In 2012 KAEC was back on the drawing board, and many of the old problems were accounted for in a new plan executed by Skidmore, Owings & Merrill. With a robust economic vision for how to link the site’s limited existing assets, centers of development envisioned away from the sabbkah, and a new plan in place that minimizes the need for heavy infrastructure through natural stormwater management rather than canals, the projected pricetag shrank dramatically.

The new vision established strong connections between the project’s existing assets. Among them, the King Abdullah Port is the city’s most valuable asset. The city’s first major construction project, the port had natural reason to exist at a critical midstream juncture for shipping routes traversing the world from the Atlantic through the Suez Canal to the Indian Ocean. To incentivize its use, KAEC, like Jubail and other cities, was developed as a “free trade zone” based on a wide array of successful global examples. The FTZ helped catalyze a demand for midstream logistics activities around the port, and has led to the port’s growth as one of the world’s largest, with 30 deepwater berths. Today the port is the world’s second-fastest growing, nearly as large as the Port of Seattle. It has also catalyzed rapid industrial growth around the port, which have helped propel Saudi Arabia’s Direct Foreign Investment.

Around the port, half of the city was envisioned for industrial activity, which has comprised much of its early growth. While this growth doesn’t reflect the ambition for the city to pioneer a more sustainable green economy post-hydrocarbons, it does help propel a goal for economic diversification in the Saudi economy. Among the shortfalls it helps address is the fact that today 80 percent of Saudi Arabia’s pharmaceuticals are imported.

Thanks to aggressive marketing, KAEC is currently home to around 100 industrial companies. Early industrial tenants in the city have included a plant for international candy bar company Mars. KAEC signed Pfizer to establish a manufacturing plant in 2011, then promptly sold foreign ownership of its legal entity back to Pfizer. While there is hope that such industrial tenants may one day comprise more “green” activities consistent with the city’s 21st-century sustainability goals, today the industrial tentans still include a wide array of “nasty” uses, including blending plants for oil lubricants, a car assembly plant, and an air conditioner firm. KAEC has learned the hard way that when starting a new city, at the outset sometimes you have to take what you can get.

The birth of the city’s nascent downtown at Bay La Sun has been largely around facilities to support these industrial functions. To support travel from international locales, one of the first projects in KAEC after the port was built was a 200-room hotel, something leadership viewed as essential to expanding from blue collar-only employment to white collar employment.

Despite the success of the hotel, the city’s two white collar hubs – Bay La Sun and Haramain – have been slow to develop. Bay La Sun features the previously developed canal, the hotel, and a few office buildings amidst a highly manicured landscape. It feels something between a suburban office park, a downtown, and a country club. It has a great beach and great fountains, but it is low density development with few people around. Located several miles away, up a long drive through the desert across the lagoon, the Haramain High Speed Rail Station is a symbolic gateway to the city designed by international star architect Norman Foster. It sits mostly idle in the desert, however, as on most trips only a few people disembark at the new city. Little development has materialized around it, and you can barely see Bay La Sun from there. The whole territory in between is envisioned for future residential development, but it will be ages before it fills in, if it ever does.

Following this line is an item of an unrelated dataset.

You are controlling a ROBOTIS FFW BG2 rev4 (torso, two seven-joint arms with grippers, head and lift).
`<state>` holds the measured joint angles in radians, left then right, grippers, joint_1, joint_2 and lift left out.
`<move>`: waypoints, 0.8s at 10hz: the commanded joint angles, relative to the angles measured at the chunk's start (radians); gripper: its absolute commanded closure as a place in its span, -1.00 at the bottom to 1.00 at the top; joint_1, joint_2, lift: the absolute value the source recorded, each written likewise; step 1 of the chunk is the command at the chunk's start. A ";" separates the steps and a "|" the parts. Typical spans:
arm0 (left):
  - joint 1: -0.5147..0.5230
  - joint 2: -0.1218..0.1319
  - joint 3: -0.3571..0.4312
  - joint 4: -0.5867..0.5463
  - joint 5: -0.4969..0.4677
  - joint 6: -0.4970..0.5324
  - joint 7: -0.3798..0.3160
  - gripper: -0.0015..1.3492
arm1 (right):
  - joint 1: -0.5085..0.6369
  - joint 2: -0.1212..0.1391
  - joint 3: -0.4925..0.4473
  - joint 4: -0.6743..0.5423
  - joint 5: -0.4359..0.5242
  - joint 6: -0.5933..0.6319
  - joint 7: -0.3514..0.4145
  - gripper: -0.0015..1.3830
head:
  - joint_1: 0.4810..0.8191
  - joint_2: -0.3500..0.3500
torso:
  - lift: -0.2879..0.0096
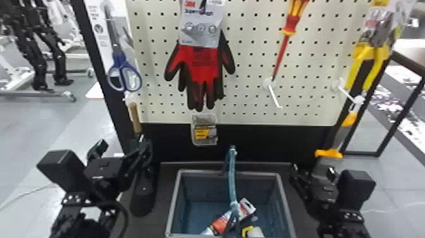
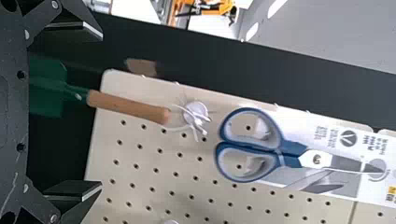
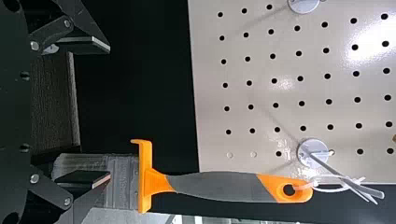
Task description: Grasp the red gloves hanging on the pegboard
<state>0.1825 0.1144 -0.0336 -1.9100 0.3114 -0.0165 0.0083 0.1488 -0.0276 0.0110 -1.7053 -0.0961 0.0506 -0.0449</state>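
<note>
Cream pegboard [image 1: 253,57] is carrying the red gloves [image 1: 200,71], hanging near its top middle. Below it, left pincer [image 2: 93,109] and right pincer [image 3: 105,112] are both gaping wide, empty. Reaching up is probably risking snagging the scissors [image 1: 124,74] beside them.

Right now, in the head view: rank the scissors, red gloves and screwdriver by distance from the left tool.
From the left tool:
1. blue scissors, at the left edge of the pegboard, above the tool.
2. red gloves, centre-left of the board.
3. screwdriver, farther right.
</note>
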 commanded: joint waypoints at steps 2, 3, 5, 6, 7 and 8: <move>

Between these hubs, a modest residential and commercial fabric has started to infill slowly at the edges consistent with the planning vision. While it’s been a process, one of the biggest goals of KAEC has been challenging the traditionally private life of the Middle East to create a more community-centric city outside of the downtowns. By targeting millenials and young families, much of the city’s design has indeed changed the game for Saudi cities. While past projects like Yanbu had been divided into clusters – in that case two residential areas and an industrial area with oil refineries and plastics facilities – KAEC was envisioned to be “mixed-use” like a real city, with different uses interspersed among each other. This alone pushed cultural boundaries for the region. The city’s roadway network is more interconnected than most cities in the region, which has limited the extent of high-speed arterials and cul-de-sacs. Similar to contemporary planning in the United States, KAEC’s planning is fighting the urge to be suburban. Within this grid, the new naturalized stormwater network has created more natural moments for park space adjacent to the grid, as opposed to merely the highly water-consumptive lawns that were built prior to the new plan’s development. While development has been slow, the interconnected grid has created flexibility for the city’s growth, important if it fails to achieve its ambitious plans to eventually house 2 million people (equivalent to 3 times the size of Washington, DC).

Fighting against the norms of the region as well as its own early design failures, KAEC today is a collection of many things. Its gateway structure bears a giant portrait of the late King Abdullah and is a massive, seemingly inexplicable fortress in the middle of the desert. The main roads traverse the site in odd zig-zagging formations, often with little accompanying development. The port is a bastion of daily activity, and the surrounding industrial plots are starting to come together. Down the road, its residential neighborhoods are a combination of urban and gated. Some are fully developed with only some of the houses occupied, and others are massive construction zones with plot lines, roads, and utility lines, but no houses. The road framework for new neighborhoods can materialize seemingly overnight.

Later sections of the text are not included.